* _Exercise objective_
Write out the stretch of lines below that begins at the line with "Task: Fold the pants" and ends at the line with "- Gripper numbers", including both, exactly as given and nothing more.

* _Data excerpt_
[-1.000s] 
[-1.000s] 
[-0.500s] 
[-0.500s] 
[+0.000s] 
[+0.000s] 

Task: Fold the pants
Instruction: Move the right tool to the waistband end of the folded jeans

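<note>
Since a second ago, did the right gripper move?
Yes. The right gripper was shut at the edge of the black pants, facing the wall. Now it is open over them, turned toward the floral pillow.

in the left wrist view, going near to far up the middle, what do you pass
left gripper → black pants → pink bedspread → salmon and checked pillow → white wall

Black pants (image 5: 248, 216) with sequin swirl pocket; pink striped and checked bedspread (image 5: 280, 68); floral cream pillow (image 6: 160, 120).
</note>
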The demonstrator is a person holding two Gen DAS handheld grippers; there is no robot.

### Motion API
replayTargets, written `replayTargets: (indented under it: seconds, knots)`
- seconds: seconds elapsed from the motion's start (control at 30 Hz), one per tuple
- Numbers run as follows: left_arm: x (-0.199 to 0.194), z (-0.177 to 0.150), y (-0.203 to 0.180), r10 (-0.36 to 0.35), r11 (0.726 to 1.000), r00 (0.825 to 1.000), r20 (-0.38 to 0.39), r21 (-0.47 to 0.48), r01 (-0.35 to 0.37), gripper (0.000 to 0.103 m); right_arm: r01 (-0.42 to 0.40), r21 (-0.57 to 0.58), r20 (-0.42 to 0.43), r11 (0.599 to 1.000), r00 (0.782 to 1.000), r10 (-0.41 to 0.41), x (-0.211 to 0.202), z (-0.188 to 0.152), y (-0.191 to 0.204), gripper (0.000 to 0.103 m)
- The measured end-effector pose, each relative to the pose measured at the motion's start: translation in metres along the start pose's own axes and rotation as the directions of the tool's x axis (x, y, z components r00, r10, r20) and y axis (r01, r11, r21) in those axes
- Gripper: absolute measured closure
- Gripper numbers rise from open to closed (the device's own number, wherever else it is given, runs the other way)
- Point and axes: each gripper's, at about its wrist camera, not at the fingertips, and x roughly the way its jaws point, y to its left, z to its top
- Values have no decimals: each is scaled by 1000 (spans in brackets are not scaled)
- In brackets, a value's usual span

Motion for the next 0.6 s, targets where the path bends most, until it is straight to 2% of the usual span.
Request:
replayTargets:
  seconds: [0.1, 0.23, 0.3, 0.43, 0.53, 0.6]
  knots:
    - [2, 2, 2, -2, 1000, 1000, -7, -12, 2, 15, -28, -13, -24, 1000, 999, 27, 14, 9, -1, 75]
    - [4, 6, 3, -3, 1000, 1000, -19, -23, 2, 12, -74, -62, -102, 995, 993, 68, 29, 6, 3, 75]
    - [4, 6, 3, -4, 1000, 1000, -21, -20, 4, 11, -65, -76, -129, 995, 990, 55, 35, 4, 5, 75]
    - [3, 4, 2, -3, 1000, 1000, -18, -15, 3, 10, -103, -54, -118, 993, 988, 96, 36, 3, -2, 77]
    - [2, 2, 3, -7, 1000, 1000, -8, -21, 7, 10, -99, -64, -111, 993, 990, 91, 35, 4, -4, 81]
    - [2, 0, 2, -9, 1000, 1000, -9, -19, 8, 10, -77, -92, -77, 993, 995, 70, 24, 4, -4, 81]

* _Exercise output_
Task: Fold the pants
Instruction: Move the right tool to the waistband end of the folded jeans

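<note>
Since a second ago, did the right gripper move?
Yes. The right gripper was shut at the edge of the black pants, facing the wall. Now it is open over them, turned toward the floral pillow.

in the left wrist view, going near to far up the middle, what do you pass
left gripper → black pants → pink bedspread → salmon and checked pillow → white wall

Black pants (image 5: 248, 216) with sequin swirl pocket; pink striped and checked bedspread (image 5: 280, 68); floral cream pillow (image 6: 160, 120).
</note>
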The demonstrator is a person holding two Gen DAS handheld grippers; there is no robot.

### Motion API
replayTargets, written `replayTargets: (indented under it: seconds, knots)`
- seconds: seconds elapsed from the motion's start (control at 30 Hz), one per tuple
- Numbers run as follows: left_arm: x (-0.199 to 0.194), z (-0.177 to 0.150), y (-0.203 to 0.180), r10 (-0.36 to 0.35), r11 (0.726 to 1.000), r00 (0.825 to 1.000), r20 (-0.38 to 0.39), r21 (-0.47 to 0.48), r01 (-0.35 to 0.37), gripper (0.000 to 0.103 m); right_arm: r01 (-0.42 to 0.40), r21 (-0.57 to 0.58), r20 (-0.42 to 0.43), r11 (0.599 to 1.000), r00 (0.782 to 1.000), r10 (-0.41 to 0.41), x (-0.211 to 0.202), z (-0.188 to 0.152), y (-0.191 to 0.204), gripper (0.000 to 0.103 m)
- The measured end-effector pose, each relative to the pose measured at the motion's start: translation in metres along the start pose's own axes and rotation as the directions of the tool's x axis (x, y, z components r00, r10, r20) and y axis (r01, r11, r21) in those axes
- Gripper: absolute measured closure
- Gripper numbers rise from open to closed (the device's own number, wherever else it is given, runs the other way)

With the output given, the exercise is complete.